# Дополнительное крепление для ремня



## ugly (30 Мар 2019)

Доброе время суток.

Часто вижу на аккордеонах дополнительно крепление для правого ремня, на грифе.
Это зачем так?


----------



## gerborisov (31 Мар 2019)

Когда играю на вельтмейстере, стоя, у меня его сносит по вертикали (против часовой стрелки) может такое крепления лучше подходит для игры стоя? как вариант.


----------



## Y.P. (31 Мар 2019)

Извините, что вклиниваюсь в тему. Хочу спросить - как называется накладка с тыльной стороны инструмента, которая отделяет музыканта от
баяна и прикрывает частично мех? И каково ее назначение и насколько она необходима? Хочу приобрести себе такое.


----------



## vev (31 Мар 2019)

Y.P. написал(а):


> Извините, что вклиниваюсь в тему. Хочу спросить - как называется накладка с тыльной стороны инструмента, которая отделяет музыканта от
> баяна и прикрывает частично мех? И каково ее назначение и насколько она необходима? Хочу приобрести себе такое.


просто защита меха. Стоит в Италии три копейки. Функция до безобразия простая - защищает мех от трения об одежду ну и одежду от меха. В наших магазинах видел чуть ли не 100$. Полный бред. Где-то валяется новая заготовка (без клепок) под полный Скандаль. Могу отдать за бутылку Хугардена  Ну а при наличие желания и швейной машинки делается за 10 минут их плотного листового теплоизолятора и куска плотной (у меня велюр) ткани.


----------



## Y.P. (31 Мар 2019)

Спасибо за подробное разъяснение. Я подумаю.
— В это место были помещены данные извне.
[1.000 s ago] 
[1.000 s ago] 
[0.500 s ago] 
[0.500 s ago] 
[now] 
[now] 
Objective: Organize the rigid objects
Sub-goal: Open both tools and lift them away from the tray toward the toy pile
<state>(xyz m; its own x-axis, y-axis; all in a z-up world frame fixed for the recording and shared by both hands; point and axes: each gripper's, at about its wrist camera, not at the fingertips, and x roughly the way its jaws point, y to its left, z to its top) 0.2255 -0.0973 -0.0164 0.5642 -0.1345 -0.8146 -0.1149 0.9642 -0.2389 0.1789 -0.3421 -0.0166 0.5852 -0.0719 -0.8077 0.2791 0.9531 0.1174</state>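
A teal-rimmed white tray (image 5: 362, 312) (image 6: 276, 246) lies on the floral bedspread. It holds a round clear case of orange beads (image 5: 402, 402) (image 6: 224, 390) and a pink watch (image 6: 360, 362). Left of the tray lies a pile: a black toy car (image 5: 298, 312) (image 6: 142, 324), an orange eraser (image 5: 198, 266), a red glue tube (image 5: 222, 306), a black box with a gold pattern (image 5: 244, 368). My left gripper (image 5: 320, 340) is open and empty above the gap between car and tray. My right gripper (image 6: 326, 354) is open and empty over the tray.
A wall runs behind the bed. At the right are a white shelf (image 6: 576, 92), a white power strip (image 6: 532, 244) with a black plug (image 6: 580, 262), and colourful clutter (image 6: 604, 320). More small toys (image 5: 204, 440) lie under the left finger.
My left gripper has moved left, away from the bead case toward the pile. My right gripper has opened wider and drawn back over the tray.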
По видимому большой пользы от нее нет, играю я сидя.


----------



## ugly (2 Апр 2019)

Оказывается, обсуждение этого вопроса уже было, но я его не нашел.
Обратил внимание, что встречается дополнительное крепление только на расширенных инструментах.
Так вот оно для того, чтобы сдвинуть аккордеон влево. Если исполнитель не 1м90см ростом, у него корпус инструмента будет под подбородком; играть в верхней части клавиатуры очень некомфортно, кисть в районе плечевого сустава, рука зажимается. Сдвинув инструмент влево - кисть переходит под подбородок, рука расслабляется, играть комфортно.


----------



## acco (2 Апр 2019)

ugly написал(а):


> Если исполнитель не 1м90см ростом, у него корпус инструмента будет под подбородком


У всех будет под наклоном. Если поставить более ровно, то жать горло будет.
Очень удобно играть с доп. ремнем, так как инструмент ровно стоит и не чего не жмет, НО, левая быстро устает и тремоло мехом трудно долго играть.
Я перепробовал разные варианты и самый удобный это крепить к основному крепежу и веревкой подтянуть (почти впритык) ремень к доп. крепежу.
Получится что и горло не жмет и баланс инструмента есть. Для меня это само удобный вариант был.

Фото пример -


----------



## ugly (2 Апр 2019)

Если впритык, то просто укоротить правый ремень надо от доп.крепления. Может, место крепления выбрано неудачно, слишком далеко на гриф.


----------



## vev (3 Апр 2019)

ugly написал(а):


> Если впритык, то просто укоротить правый ремень надо от доп.крепления. Может, место крепления выбрано неудачно, слишком далеко на гриф.


все намного сложнее... Все подбирается индивидуально и нет готовых решений.


----------



## ugly (3 Апр 2019)

Это понятно, люди все разные, инструменты тоже.


----------



## acco (3 Апр 2019)

На деле, если любительски и редко играть, тогда нету разницы.
Если много и сидя играть, тогда я бы играл с доп. креплением или что-то думать.
Если стоя играть - то без доп. крепления, так как левая рука "отвалится" после 5 минут игры.
Кстати, в муз. школе все собираюсь на аккордеоны поставить такие доп. крепления.

Когда я в Польше, в Варшаве учился, то там несколько поляков играли на ремнях от Якомучи.
Попробовал, мне не удобно показалось, но нужно поиграть и привыкнуть наверное.
 

100 EUR стоят у Pigini - https://www.pigini.nl/product/ergonomic-accordion-straps-of-claudio-jacomucci/?lang=en


----------



## ugly (3 Апр 2019)

Играть много и сидя, да.
Я вот такие сыну купил, но велики. Года через 2-3 нормально будут.


----------



## ugly (3 Апр 2019)

Vadims Karnickis написал(а):


> Очень удобно играть с доп. ремнем, так как инструмент ровно стоит и не чего не жмет, НО, левая быстро устает и тремоло мехом трудно долго играть.


Да, левая у сына отвалилась от усталости почти сразу же...


----------



## acco (3 Апр 2019)

ugly написал(а):


> Да, левая у сына отвалилась от усталости почти сразу же...


Сделайте как я писал выше - закрепите к основному крепежу, и подвяжите почти впритык к доп. крепежу.
Станет легче и удобней играть!


----------



## ugly (3 Апр 2019)

Ничего не даст - Супита сыну всё ещё велика по размеру. Ему даже эта скоба в ключицу упирается.


----------